I’ve been thinking a lot about non-negotiables lately in both my personal and professional life. With [gestures vaguely] everything going on around us, it’s never been more important to draw clear lines in the sand. You have to know where you’re flexible, and where compromise simply isn’t an option.
As a manager — someone responsible for the care and feeding of nearly twenty humans — this feels even more critical. Leadership is hard. The pressure is constant, the stakes are high, and the demands come from all directions. But here’s what I’ve learned: if you don’t define the values and boundaries you absolutely won’t bend, your leadership will be reactionary at best, and at worst, just damage control. Without clear non-negotiables, you risk losing yourself, your team’s trust, and ultimately, the ability to lead with integrity. This post is about owning those lines in the sand, early and deliberately, so you can lead with clarity and confidence, even when the pressure hits.
One of the things I’ve come to believe deeply as a leader is this: if you don’t define your non-negotiables, someone else will define them for you.
That “someone” might be your company’s values (or lack of them), it might be your peers, it might be pressure from above, or it might be burnout, inertia, or fear.

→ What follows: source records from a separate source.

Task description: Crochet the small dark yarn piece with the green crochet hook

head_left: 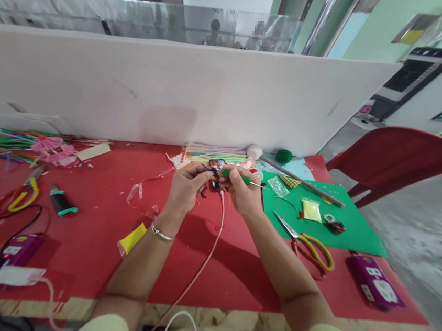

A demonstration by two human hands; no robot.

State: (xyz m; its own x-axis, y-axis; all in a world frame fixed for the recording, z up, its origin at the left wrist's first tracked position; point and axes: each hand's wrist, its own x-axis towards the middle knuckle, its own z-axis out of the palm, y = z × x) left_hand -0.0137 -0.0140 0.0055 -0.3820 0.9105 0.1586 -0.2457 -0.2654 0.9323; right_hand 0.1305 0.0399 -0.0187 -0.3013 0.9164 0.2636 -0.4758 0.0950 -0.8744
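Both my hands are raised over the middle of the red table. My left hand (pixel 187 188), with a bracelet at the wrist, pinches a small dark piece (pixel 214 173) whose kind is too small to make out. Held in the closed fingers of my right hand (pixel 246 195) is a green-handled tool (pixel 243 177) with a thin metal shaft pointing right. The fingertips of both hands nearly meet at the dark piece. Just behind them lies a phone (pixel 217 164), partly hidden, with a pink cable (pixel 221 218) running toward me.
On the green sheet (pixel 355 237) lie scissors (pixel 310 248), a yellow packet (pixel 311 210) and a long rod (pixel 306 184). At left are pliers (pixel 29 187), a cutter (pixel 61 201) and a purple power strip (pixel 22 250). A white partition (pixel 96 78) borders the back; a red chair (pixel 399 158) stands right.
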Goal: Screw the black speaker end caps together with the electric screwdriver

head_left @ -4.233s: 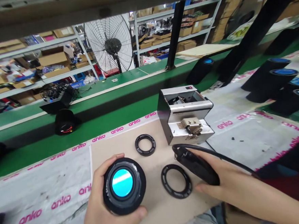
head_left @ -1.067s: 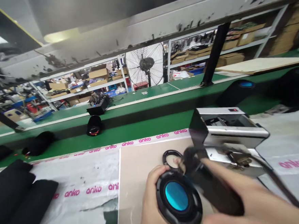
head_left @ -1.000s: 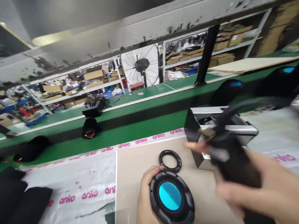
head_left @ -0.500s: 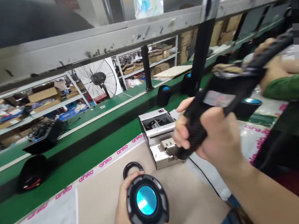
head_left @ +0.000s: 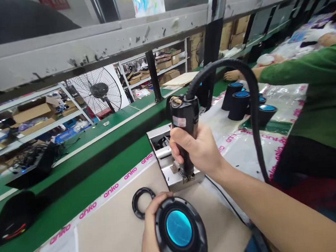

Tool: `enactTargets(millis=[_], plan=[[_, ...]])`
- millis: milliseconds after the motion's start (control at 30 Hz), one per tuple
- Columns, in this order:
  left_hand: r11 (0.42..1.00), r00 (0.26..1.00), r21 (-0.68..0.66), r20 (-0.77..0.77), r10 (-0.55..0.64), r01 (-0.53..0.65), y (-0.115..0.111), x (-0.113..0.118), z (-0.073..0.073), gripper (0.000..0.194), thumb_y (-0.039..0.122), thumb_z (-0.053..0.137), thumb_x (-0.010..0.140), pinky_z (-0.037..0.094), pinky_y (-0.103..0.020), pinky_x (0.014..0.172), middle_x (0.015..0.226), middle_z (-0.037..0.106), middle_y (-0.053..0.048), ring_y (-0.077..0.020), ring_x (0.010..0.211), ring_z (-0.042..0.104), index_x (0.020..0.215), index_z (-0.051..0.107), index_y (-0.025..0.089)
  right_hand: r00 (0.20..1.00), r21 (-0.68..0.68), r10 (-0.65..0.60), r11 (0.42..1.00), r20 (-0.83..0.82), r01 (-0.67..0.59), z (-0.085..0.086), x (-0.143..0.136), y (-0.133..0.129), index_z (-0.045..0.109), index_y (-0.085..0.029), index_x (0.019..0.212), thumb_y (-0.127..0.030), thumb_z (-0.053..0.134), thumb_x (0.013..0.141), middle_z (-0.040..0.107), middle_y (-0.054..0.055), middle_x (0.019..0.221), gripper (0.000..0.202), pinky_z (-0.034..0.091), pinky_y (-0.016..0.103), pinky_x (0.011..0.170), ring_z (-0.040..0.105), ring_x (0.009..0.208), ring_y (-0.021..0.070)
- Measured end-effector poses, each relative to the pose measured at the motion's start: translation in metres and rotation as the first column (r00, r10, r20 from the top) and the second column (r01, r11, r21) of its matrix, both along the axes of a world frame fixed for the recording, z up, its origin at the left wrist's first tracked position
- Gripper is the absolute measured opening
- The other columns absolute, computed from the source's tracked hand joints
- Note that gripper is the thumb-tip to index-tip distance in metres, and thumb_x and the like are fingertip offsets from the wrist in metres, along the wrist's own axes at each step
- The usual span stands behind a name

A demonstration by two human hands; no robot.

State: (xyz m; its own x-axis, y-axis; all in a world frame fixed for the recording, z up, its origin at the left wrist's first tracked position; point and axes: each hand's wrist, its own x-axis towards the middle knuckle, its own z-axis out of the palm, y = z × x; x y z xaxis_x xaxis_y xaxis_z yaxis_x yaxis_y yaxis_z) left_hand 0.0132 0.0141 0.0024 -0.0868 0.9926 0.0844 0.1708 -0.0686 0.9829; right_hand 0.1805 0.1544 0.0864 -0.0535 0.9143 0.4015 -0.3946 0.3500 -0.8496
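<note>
My left hand (head_left: pixel 152 227) is wrapped round a black round speaker (head_left: pixel 179 228) with a shiny blue centre, its face turned up toward me. In my right hand (head_left: pixel 199 146) is a black handheld tool (head_left: pixel 184 121), held upright, with a thick black hose curving up and over to the right. The tool's metal tip is down at the front of a silver metal machine (head_left: pixel 164 153). A loose black ring (head_left: pixel 135 205) lies on the beige mat (head_left: pixel 106 230), beside the fingers of my left hand.
Several black cylinders with blue tops (head_left: pixel 238 105) stand at the right, near a person's green sleeve (head_left: pixel 302 68). A green conveyor (head_left: pixel 102 167) runs behind the mat, carrying a dark object (head_left: pixel 16 217) at left. A metal beam (head_left: pixel 93 43) crosses above.
My right hand has moved left and turned the tool from slanted to upright. The speaker in my left hand has shifted slightly right. The view has swung, showing more cylinders.
</note>
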Motion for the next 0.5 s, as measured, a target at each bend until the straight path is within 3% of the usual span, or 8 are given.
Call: enactTargets(millis=[133, 200, 333, 500], plan=[[1.0, 0.999, 0.002, 0.051, 0.016, -0.016, -0.001, 0.006, 0.006, 0.085, 0.033, 0.096, 0.052, 0.064, -0.035, 0.097, 0.134, 0.074, -0.009, -0.0329, 0.123, 0.075, 0.13, 0.063, 0.025, 0.999, -0.012, 0.034, 0.999, -0.013, -0.034, -0.005, 0.006, -0.005, 0.055, -0.018, 0.075, -0.07, 0.085, 0.083, 0.055, -0.001, 0.052, 0.06, 0.041, 0.022, 0.037, 0.048, 0.036, 0.0108], [0.999, 0.998, -0.025, 0.052, 0.033, -0.032, -0.001, 0.011, 0.01, 0.087, 0.025, 0.09, 0.047, 0.064, -0.032, 0.097, 0.131, 0.075, -0.006, -0.0312, 0.122, 0.075, 0.129, 0.062, 0.026, 0.997, -0.036, 0.077, 0.996, -0.025, -0.078, 0.001, 0.01, -0.013, 0.056, -0.018, 0.078, -0.07, 0.085, 0.081, 0.055, -0.002, 0.052, 0.06, 0.042, 0.023, 0.036, 0.047, 0.035, 0.0111], [0.994, 0.997, -0.087, 0.043, 0.063, -0.059, -0.002, 0.018, 0.017, 0.089, 0.014, 0.077, 0.042, 0.061, -0.029, 0.093, 0.132, 0.074, -0.005, -0.0328, 0.13, 0.069, 0.129, 0.061, 0.025, 0.985, 0.026, 0.06, 0.998, -0.163, -0.057, 0.039, 0.016, -0.031, 0.059, -0.022, 0.088, -0.073, 0.088, 0.076, 0.055, -0.006, 0.053, 0.061, 0.044, 0.024, 0.036, 0.046, 0.034, 0.0113], [0.994, 0.995, -0.081, 0.052, 0.081, -0.077, -0.002, 0.024, 0.03, 0.083, 0.015, 0.076, 0.045, 0.06, -0.033, 0.088, 0.126, 0.072, -0.006, -0.0323, 0.12, 0.07, 0.126, 0.06, 0.025, 0.953, 0.126, 0.255, 0.964, -0.163, -0.236, 0.083, 0.008, -0.049, 0.061, -0.024, 0.091, -0.057, 0.082, 0.091, 0.058, -0.007, 0.056, 0.04, 0.043, 0.025, 0.037, 0.045, 0.035, 0.0115]])
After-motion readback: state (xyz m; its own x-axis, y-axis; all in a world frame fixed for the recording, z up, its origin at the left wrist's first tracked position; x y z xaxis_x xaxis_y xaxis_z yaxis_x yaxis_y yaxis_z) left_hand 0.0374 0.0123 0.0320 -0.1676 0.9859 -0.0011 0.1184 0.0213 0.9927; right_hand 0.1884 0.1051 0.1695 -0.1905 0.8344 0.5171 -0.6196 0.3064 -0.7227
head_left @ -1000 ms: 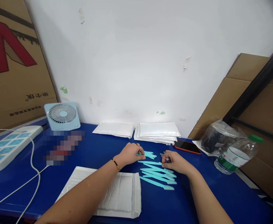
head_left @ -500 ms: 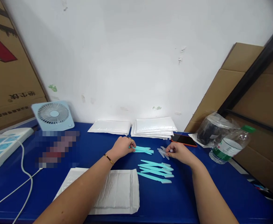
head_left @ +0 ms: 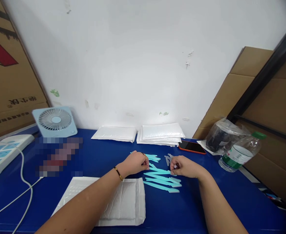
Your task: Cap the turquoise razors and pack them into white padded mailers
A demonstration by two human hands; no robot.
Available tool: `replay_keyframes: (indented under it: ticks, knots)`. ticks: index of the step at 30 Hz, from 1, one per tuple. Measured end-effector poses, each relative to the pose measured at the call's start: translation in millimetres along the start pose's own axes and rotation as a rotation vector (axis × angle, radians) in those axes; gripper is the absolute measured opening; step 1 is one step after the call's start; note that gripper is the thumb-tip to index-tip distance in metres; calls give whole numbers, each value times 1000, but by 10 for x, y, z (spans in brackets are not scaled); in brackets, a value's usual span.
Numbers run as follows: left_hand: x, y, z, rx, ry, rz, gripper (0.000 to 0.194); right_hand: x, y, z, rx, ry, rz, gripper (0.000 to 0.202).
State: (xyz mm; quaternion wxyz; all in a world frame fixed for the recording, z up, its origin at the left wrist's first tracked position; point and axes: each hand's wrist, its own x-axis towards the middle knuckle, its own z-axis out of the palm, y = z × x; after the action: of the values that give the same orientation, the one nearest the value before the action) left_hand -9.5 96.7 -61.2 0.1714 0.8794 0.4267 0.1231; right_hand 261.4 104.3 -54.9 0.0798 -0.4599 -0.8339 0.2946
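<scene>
My left hand [head_left: 136, 162] is closed, its thumb and fingers pinched at the handle end of a turquoise eyebrow razor [head_left: 154, 167]. My right hand [head_left: 185, 166] is closed at the blade end of a razor, fingertips bent down; a small clear cap may be in them, but I cannot tell. Several more turquoise razors [head_left: 161, 186] lie in a loose row just below both hands. Behind my left hand is another bunch of razors [head_left: 154, 158], partly covered by it. Small clear caps [head_left: 167, 159] lie beside my right fingers.
A white padded mailer [head_left: 124, 203] lies under my left forearm. Stacks of mailers [head_left: 161, 133] stand against the wall. A phone [head_left: 192, 147], a water bottle [head_left: 240, 152] and a bagged dark container [head_left: 222, 136] are at right; a fan [head_left: 56, 120] and power strip [head_left: 3, 154] at left.
Both hands have moved toward me, from the far bunch and the caps to the nearer row of razors. My left hand also shifted right and now pinches a razor there.
</scene>
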Motion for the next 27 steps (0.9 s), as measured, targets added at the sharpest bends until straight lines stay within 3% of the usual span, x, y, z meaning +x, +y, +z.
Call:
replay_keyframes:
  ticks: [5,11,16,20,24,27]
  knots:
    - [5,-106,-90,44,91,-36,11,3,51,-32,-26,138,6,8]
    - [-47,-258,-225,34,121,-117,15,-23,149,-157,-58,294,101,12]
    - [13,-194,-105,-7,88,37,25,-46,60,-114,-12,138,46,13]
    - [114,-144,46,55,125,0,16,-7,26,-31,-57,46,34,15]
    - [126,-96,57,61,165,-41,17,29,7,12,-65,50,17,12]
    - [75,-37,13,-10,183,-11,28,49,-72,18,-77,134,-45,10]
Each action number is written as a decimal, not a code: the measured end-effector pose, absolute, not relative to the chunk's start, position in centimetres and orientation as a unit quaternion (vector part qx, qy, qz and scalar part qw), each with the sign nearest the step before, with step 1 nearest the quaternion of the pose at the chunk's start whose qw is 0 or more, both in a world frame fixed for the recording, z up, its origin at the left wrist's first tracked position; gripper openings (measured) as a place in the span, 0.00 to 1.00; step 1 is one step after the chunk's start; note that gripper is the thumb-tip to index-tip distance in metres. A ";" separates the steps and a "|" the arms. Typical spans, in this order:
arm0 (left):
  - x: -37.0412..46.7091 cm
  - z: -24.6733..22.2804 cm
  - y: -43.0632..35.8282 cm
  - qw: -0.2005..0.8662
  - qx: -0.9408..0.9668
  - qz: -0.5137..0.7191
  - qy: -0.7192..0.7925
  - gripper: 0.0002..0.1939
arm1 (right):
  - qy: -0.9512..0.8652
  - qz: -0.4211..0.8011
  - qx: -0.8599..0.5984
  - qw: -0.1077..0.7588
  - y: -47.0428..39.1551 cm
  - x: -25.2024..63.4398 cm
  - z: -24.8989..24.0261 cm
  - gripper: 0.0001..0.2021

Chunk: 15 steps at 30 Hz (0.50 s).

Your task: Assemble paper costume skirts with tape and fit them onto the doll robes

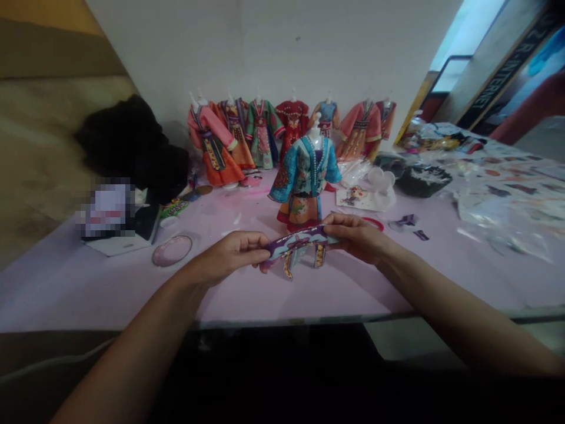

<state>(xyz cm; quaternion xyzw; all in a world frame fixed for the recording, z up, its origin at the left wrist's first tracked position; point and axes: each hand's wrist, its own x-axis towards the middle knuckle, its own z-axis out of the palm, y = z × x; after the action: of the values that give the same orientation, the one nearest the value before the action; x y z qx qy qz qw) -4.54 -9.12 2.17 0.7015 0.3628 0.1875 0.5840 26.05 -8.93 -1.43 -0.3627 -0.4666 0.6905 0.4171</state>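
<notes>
Between my hands a purple and pale-blue patterned fabric band (298,241) is stretched out, with patterned strips hanging below it. It looks like a doll-sized belt. My left hand (238,253) pinches its left end between thumb and fingers. The right end is gripped the same way by my right hand (355,235). Just behind the band stands a headless doll form in a turquoise robe (309,168) over an orange skirt (302,211) with a red hem. The band hides the bottom of that skirt.
Several dressed doll forms (261,126) line the wall. At left are a round pink-lined ring (172,251) and a white box (123,244). On the right lie purple scraps (408,221), a flower-shaped white dish (380,179), a dark bowl (424,181) and plastic bags (507,227).
</notes>
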 end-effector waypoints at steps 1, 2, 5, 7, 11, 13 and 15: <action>-4.7 2.2 -9.0 0.574 0.709 0.187 0.366 0.09 | -0.472 0.689 -0.363 0.413 -8.9 26.1 -1.4 0.12; -4.9 2.2 -8.9 0.563 0.716 0.187 0.369 0.09 | -0.476 0.689 -0.363 0.409 -8.9 26.2 -1.4 0.12; -5.4 2.2 -8.5 0.536 0.732 0.182 0.378 0.10 | -0.475 0.703 -0.353 0.394 -8.8 26.5 -1.3 0.12; -5.7 2.1 -8.2 0.521 0.741 0.181 0.383 0.10 | -0.473 0.716 -0.336 0.388 -8.7 26.7 -1.2 0.12; -6.2 2.6 -8.2 0.491 0.751 0.174 0.405 0.10 | -0.496 0.724 -0.293 0.379 -9.1 27.0 -0.5 0.10; -6.6 3.2 -8.6 0.477 0.756 0.166 0.415 0.11 | -0.516 0.722 -0.267 0.375 -9.7 27.2 0.2 0.10; -7.2 3.9 -9.2 0.461 0.768 0.151 0.417 0.12 | -0.536 0.718 -0.247 0.369 -10.4 27.3 1.3 0.11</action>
<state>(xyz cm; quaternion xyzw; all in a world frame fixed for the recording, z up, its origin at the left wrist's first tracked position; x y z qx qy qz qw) -7.21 -9.21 3.90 0.7684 0.4168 0.1515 0.4614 27.34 -10.40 1.27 -0.2470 -0.5359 0.7182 0.3687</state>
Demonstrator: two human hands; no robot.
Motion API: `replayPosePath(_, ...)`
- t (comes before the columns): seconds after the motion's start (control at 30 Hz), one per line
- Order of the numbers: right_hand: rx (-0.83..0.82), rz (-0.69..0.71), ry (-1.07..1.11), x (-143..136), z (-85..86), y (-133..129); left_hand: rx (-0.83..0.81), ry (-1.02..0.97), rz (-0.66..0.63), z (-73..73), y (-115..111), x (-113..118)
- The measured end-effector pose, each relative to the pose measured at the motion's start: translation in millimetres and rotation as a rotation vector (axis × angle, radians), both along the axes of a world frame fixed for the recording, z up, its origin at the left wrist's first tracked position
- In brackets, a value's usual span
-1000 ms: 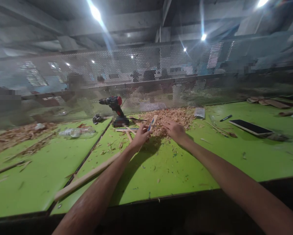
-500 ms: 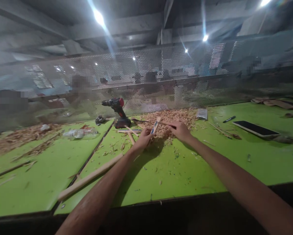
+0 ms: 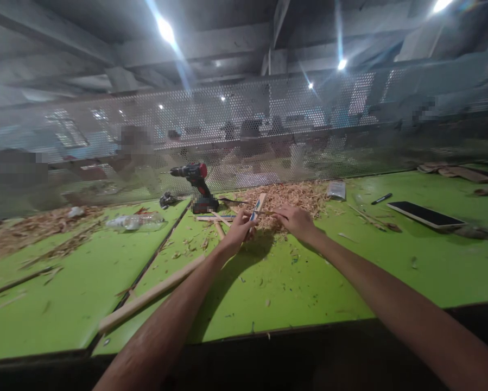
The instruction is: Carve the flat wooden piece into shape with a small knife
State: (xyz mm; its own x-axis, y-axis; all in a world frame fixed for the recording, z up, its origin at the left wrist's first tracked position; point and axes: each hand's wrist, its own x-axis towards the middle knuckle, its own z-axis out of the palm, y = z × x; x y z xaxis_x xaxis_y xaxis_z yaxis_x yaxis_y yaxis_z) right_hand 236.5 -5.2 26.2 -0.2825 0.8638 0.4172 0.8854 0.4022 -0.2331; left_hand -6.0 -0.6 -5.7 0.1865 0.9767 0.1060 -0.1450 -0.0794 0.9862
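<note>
My left hand (image 3: 239,225) is closed around the lower part of a short pale wooden strip (image 3: 261,201) with blue marking on its face. The strip tilts upward, away from me. My right hand (image 3: 295,220) pinches a thin, stick-like tool (image 3: 270,212) that points left and meets or crosses the strip. Whether it is a blade or a file I cannot make out. Both hands are just above the green worktop (image 3: 276,293), in front of a heap of wood shavings (image 3: 304,194).
A cordless drill (image 3: 197,182) stands behind my left hand, near thin wood strips (image 3: 221,218). A long wooden stick (image 3: 154,296) lies left of my forearm. Farther left is a plastic bottle (image 3: 135,221). On the right lie a phone (image 3: 426,213), a pen (image 3: 381,199) and a small packet (image 3: 336,190). Perforated mesh (image 3: 235,146) rises behind.
The thin tool has shifted left and slightly lower against the strip. My right hand has dropped a little, and the strip's tip has moved slightly left.
</note>
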Motion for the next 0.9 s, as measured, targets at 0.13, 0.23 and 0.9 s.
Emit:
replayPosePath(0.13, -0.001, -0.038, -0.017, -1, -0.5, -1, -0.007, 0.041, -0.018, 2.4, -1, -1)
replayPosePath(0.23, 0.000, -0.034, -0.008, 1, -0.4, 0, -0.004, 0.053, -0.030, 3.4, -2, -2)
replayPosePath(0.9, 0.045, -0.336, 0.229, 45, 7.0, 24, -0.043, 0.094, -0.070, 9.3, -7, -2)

But make no mistake, the longer you lead without a compass, the more likely you are to wake up one day doing harm you didn’t intend, or tolerating things you would’ve once spoken out against.
So I want to talk about leadership non-negotiables, the lines you draw in the sand, early and deliberately, to anchor the kind of leader you intend to be.
Because if you’re not careful, the job will shape you in ways you didn’t choose.
What Are Non-Negotiables?
To me, they’re not aspirational values. They’re not what you hope to do on a good day when things are calm and your team is thriving. They’re the things you will refuse to compromise on, even under pressure, especially under pressure.
They’re the “I’d rather quit than violate this” statements.
They’re the moments that show your team, and yourself, who you really are.
Mine, for example, look like this:
I will not lie to my direct reports.
No spin, no half-truths. I’d rather say “I can’t tell you that yet” than manipulate someone’s understanding of what’s happening.I will not value output over psychological safety.
Performance matters, but not at the cost of people’s well-being. Unsafe teams burn out. Afraid teams underperform.I will not fire someone without giving them a truly fair chance to succeed.
A Performance Improvement Plan should be a real attempt to support growth, not a slow-motion termination notice. If I can’t stand behind the fairness of the process, I won’t own it.
Why This Matters
When you define these early, and more importantly, declare them, something powerful happens:
You build trust with your team.
People know what to expect from you, even when the news is hard.You hold yourself accountable.
You can’t fudge your way out of a hard moment when you’ve said, out loud, what kind of leader you are.You protect your integrity when the pressure hits.
And if you stay in leadership long enough, it always does.
How to Define Your Own
If you’re not sure where to start, ask yourself:
- What are the moments in leadership I’m most proud of?
- When have I felt complicit in something I wasn’t comfortable with?
- What would I be willing to lose a job over?
Write the answers down. Sit with them. Refine them. Three non-negotiables is plenty. Don’t aim for perfect, aim for true.
Then say them out loud. To your team. To your peers. To your boss, if you’re feeling brave.
Leadership clarity starts with self-honesty.
One Last Thing
It’s easy to fall into thinking that strong values make you inflexible. But I’ve found the opposite to be true.
When you’re clear about your bottom lines, you can lead with more openness, more grace, and more confidence, because you’re no longer making every decision from scratch. You’ve drawn your lines. You’ve said, “This is where I stand.”
And the people around you? They’ll feel it, and trust you more for it.